▸ DATASET CONTENT
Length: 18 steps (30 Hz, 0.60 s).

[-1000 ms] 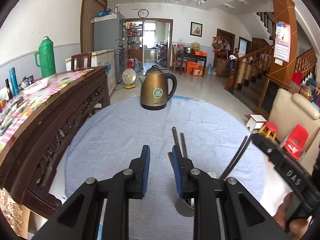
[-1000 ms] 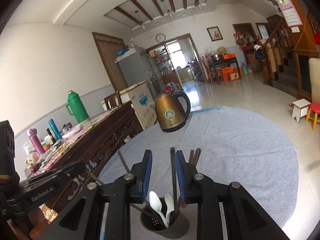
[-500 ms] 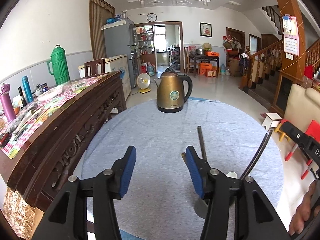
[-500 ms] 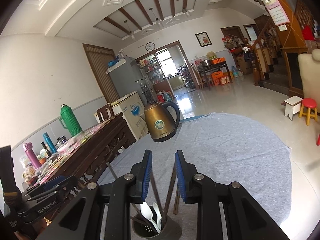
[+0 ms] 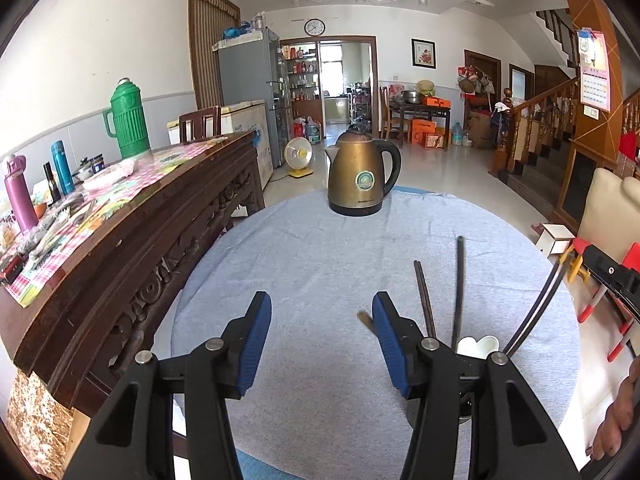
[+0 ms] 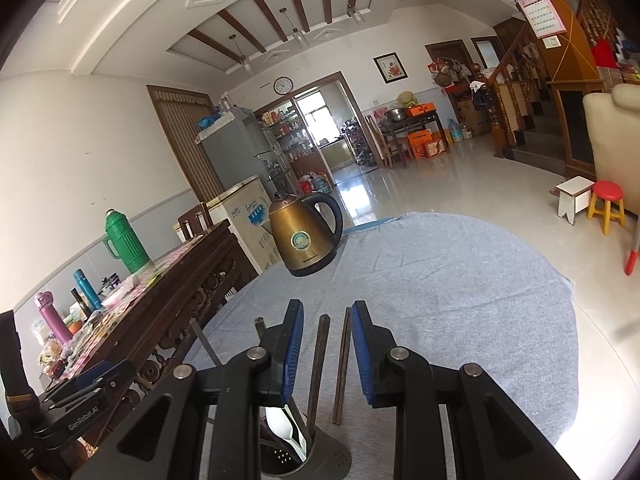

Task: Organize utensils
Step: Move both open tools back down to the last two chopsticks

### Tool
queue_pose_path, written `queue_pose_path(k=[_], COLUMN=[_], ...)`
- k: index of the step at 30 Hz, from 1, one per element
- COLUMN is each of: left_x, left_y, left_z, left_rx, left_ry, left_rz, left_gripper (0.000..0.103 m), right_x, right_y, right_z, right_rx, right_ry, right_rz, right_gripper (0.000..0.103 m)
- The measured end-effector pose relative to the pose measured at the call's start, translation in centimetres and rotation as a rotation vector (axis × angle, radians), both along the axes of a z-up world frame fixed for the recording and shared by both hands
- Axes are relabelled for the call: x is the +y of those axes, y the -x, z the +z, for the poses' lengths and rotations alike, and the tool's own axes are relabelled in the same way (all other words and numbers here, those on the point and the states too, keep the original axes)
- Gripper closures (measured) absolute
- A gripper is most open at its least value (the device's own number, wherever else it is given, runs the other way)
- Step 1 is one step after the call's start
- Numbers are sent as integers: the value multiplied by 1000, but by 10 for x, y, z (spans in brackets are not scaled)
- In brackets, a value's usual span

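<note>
A round table (image 5: 320, 272) under a grey cloth carries a brass kettle (image 5: 362, 176) at its far edge. At the near edge stands a perforated metal holder (image 6: 320, 454) with white spoons (image 6: 282, 426) and dark chopsticks (image 6: 320, 360) upright in it, leaning apart.

Left gripper (image 5: 320, 340): jaws have just been opening and stand moderately apart, nothing between them; it sits just left of the holder.

Right gripper (image 6: 326, 344): jaws narrowly parted above the holder. Two chopsticks rise between the pads; whether the pads press on them cannot be told.

Handling, as judged: the chopsticks are light, stiff and smooth, likely to slip or pivot. Take hold near the upper shaft, both together. The holder is light and could tip if a stick drags on its rim.
</note>
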State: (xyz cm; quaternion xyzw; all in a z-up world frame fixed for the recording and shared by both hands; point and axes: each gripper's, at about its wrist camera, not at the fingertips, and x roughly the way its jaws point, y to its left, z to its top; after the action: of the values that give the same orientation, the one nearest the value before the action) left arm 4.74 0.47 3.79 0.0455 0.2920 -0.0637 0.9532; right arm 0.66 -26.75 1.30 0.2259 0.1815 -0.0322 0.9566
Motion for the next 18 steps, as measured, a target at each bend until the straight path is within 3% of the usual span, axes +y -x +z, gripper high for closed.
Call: queue_pose_path(k=[14, 18], left_x=[56, 62], left_y=[-29, -34], left_z=[-11, -12], left_rx=[48, 59], left_ry=[105, 133], left_rz=[138, 134], left_gripper=[43, 43], right_x=[-25, -32], right_y=[-13, -20], right_z=[-21, -31], right_rx=[60, 93], right_ry=[-67, -100], right_rz=[-71, -72], right_gripper=[76, 76])
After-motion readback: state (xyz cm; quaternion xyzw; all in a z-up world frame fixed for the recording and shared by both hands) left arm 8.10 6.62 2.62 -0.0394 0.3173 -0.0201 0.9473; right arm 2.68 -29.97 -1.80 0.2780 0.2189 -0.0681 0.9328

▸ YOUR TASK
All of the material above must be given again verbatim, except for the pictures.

▸ TASK SOLUTION
Length: 18 steps (30 Hz, 0.60 s).

[-1000 ms] 
[-1000 ms] 
[-500 ms] 
[-500 ms] 
[+0 ms] 
[+0 ms] 

Task: Organize utensils
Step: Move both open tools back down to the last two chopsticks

### Tool
queue_pose_path, written `queue_pose_path(k=[_], COLUMN=[_], ...)`
- k: index of the step at 30 Hz, from 1, one per element
- COLUMN is each of: left_x, left_y, left_z, left_rx, left_ry, left_rz, left_gripper (0.000..0.103 m), right_x, right_y, right_z, right_rx, right_ry, right_rz, right_gripper (0.000..0.103 m)
- The measured end-effector pose relative to the pose measured at the call's start, translation in centimetres and rotation as a rotation vector (axis × angle, radians), both along the axes of a z-up world frame fixed for the recording and shared by both hands
- Axes are relabelled for the call: x is the +y of those axes, y the -x, z the +z, for the poses' lengths and rotations alike, and the tool's own axes are relabelled in the same way (all other words and numbers here, those on the point and the states too, keep the original axes)
- Gripper closures (measured) absolute
- A gripper is most open at its least value (the device's own number, wherever else it is given, runs the other way)
- Step 1 is one step after the call's start
- Numbers are sent as integers: the value multiplied by 1000, but by 10 for x, y, z (spans in brackets are not scaled)
- In brackets, a value's usual span

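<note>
A round table (image 5: 320, 272) under a grey cloth carries a brass kettle (image 5: 362, 176) at its far edge. At the near edge stands a perforated metal holder (image 6: 320, 454) with white spoons (image 6: 282, 426) and dark chopsticks (image 6: 320, 360) upright in it, leaning apart.

Left gripper (image 5: 320, 340): jaws have just been opening and stand moderately apart, nothing between them; it sits just left of the holder.

Right gripper (image 6: 326, 344): jaws narrowly parted above the holder. Two chopsticks rise between the pads; whether the pads press on them cannot be told.

Handling, as judged: the chopsticks are light, stiff and smooth, likely to slip or pivot. Take hold near the upper shaft, both together. The holder is light and could tip if a stick drags on its rim.
</note>
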State: (xyz cm; quaternion xyzw; all in a z-up world frame fixed for the recording and shared by both hands; point and axes: each gripper's, at about its wrist camera, not at the fingertips, and x roughly the way its jaws point, y to its left, z to its top; after the action: of the values that give the same orientation, the one nearest the value before the action) left arm 4.74 0.47 3.79 0.0455 0.2920 -0.0637 0.9532; right arm 0.66 -26.75 1.30 0.2259 0.1815 -0.0322 0.9566
Motion for the next 18 steps, as measured, a target at each bend until the straight path is within 3% of the usual span, axes +y -x +z, gripper high for closed.
Call: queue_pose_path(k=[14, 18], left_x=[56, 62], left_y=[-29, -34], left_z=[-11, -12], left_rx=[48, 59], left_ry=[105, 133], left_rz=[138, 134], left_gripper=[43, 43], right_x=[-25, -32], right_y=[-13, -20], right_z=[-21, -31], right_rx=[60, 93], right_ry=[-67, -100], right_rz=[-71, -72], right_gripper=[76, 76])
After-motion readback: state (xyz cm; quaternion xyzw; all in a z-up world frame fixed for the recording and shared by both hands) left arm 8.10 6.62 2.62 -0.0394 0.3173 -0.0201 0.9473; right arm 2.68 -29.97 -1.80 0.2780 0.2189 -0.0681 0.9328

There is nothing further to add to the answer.